Apapun itu, membasmi LGBT adalah suatu hal yang mustahil dilakukan oleh demokrasi. Mengapa?
Pertama, tidak ada penolakan yang tegas terhadap LGBT. Setelah penolakan uji materi UU KUHP pasal-pasal yang mengatur perzinahan oleh MK, jadilah pembahasan RUU KUHP menjadi wewenang DPR. Layaknya penyusunan RUU yang lain, RUU KUHP ini pun menuai pro kontra di sidang para wakil rakyat. Mengkriminalkan LGBT menjadi perkara yang rumit dan sulit untuk diputuskan.
Kedua, demokrasi memberi kebebasan kepada anggota masyarakat untuk berbuat sekehendak hati, memuaskan hawa nafsu. Semua itu adalah hak asasi manusia. Sekali lagi, hal itu mutlak dilindungi dalam demokrasi. Tidak peduli dengan meningkatnya angka pengidap HIV/AIDS yang bersumber dari homoseksual. Tidak peduli muncul kecenderungan phedofilia dari orientasi seksual menyimpang ini.
Maka ketika satu sikap dimunculkan untuk menyikapi LGBT. 'Rangkul pelakunya, Musuhi perbuatannya' pada akhirnya semakin menumbuh-suburkan perilaku menyimpang ini. Merangkul dalam artian mengakui eksistensinya dan membiarkan mereka dengan perilaku menyimpangnya. Memusuhi perbuatannya juga tidak jelas realitasnya seperti apa.

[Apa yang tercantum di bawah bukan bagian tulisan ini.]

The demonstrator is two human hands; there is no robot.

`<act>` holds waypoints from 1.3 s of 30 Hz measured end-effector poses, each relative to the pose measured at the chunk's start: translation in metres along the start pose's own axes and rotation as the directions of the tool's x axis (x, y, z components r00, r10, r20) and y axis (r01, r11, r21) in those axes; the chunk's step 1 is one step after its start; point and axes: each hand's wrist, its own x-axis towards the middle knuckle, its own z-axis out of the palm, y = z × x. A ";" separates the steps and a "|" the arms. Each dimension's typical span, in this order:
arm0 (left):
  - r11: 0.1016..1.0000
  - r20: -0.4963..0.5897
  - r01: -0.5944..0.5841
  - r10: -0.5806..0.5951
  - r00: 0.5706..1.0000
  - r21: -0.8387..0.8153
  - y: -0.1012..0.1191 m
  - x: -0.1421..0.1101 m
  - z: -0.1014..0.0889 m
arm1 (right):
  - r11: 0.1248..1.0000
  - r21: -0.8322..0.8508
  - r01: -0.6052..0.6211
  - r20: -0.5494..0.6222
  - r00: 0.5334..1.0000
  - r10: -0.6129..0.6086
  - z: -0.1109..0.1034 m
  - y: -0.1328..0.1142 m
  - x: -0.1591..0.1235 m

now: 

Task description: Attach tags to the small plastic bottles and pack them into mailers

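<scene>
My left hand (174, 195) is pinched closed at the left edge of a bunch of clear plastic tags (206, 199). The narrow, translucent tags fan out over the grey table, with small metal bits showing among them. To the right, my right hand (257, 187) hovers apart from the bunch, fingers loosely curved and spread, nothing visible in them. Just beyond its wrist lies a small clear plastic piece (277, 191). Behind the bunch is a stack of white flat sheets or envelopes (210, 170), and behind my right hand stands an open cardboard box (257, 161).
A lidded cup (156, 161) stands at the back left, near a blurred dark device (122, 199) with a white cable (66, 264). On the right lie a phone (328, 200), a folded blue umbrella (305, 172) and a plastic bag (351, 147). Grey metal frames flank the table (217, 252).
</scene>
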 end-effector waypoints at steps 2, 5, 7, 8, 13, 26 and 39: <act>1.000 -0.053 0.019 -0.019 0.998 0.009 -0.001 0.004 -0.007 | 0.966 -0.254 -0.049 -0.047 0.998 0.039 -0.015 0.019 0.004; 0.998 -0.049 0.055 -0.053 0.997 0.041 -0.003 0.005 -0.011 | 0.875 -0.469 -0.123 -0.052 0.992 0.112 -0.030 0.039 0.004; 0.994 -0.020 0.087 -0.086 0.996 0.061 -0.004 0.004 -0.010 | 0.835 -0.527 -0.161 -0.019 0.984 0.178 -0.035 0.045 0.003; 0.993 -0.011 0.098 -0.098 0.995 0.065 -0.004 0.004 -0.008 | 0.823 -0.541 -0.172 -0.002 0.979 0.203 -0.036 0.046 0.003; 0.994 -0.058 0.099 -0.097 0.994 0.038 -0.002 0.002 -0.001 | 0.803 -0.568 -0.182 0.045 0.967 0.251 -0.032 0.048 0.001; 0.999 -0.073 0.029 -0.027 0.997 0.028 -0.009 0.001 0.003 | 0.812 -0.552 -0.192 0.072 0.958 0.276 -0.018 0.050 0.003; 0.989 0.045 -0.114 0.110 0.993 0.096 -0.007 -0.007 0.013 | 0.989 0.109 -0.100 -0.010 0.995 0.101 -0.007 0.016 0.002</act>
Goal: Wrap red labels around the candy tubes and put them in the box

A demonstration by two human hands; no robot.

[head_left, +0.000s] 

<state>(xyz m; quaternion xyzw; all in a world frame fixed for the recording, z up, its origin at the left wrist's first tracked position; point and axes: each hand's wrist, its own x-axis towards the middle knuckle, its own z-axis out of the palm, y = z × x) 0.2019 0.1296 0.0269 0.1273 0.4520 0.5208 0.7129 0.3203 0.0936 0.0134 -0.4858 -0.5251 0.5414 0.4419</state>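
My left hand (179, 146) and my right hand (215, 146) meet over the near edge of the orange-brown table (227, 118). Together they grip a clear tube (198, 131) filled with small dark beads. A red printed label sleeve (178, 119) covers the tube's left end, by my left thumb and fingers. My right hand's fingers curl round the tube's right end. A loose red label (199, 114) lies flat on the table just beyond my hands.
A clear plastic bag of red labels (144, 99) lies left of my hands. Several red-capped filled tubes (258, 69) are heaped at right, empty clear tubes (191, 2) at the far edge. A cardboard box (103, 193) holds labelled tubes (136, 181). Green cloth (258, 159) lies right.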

Ketiga, demokrasi melindungi hak pelaku aktivitas menyimpang ini berorganisasi, menyampaikan pemikiran dan pendapat sebebas-bebasnya. Itu berarti sama saja melegalkan gerakan penyebaran mereka. Angka pertumbuhannya semakin cepat, penyebarannya semakin luas. Pertumbuhannya diperkirakan 10 persen tiap tahun. Bahkan ada yang memperkirakan jumlah LGBT 3 persen dari jumlah penduduk Indonesia. Itu berarti angka mereka ada di kisaran 7.000.000 orang. Jaringannya pun ada di 34 propinsi di seluruh Indonesia.
Yang keempat, demokrasi adalah alat penjajah barat untuk semakin mencengkeram Indonesia. Dengan dalil menghormati hak hidup LGBT, Indonesia harus ikut aktif merealisasikan program UNDP, LGBT for Asia. Tidak mengherankan, bila penolakan Yusuf Kalla atas masuknya dana 108 milliar US dolar dari USAID dianggap hanya angin lalu oleh gerakan ini.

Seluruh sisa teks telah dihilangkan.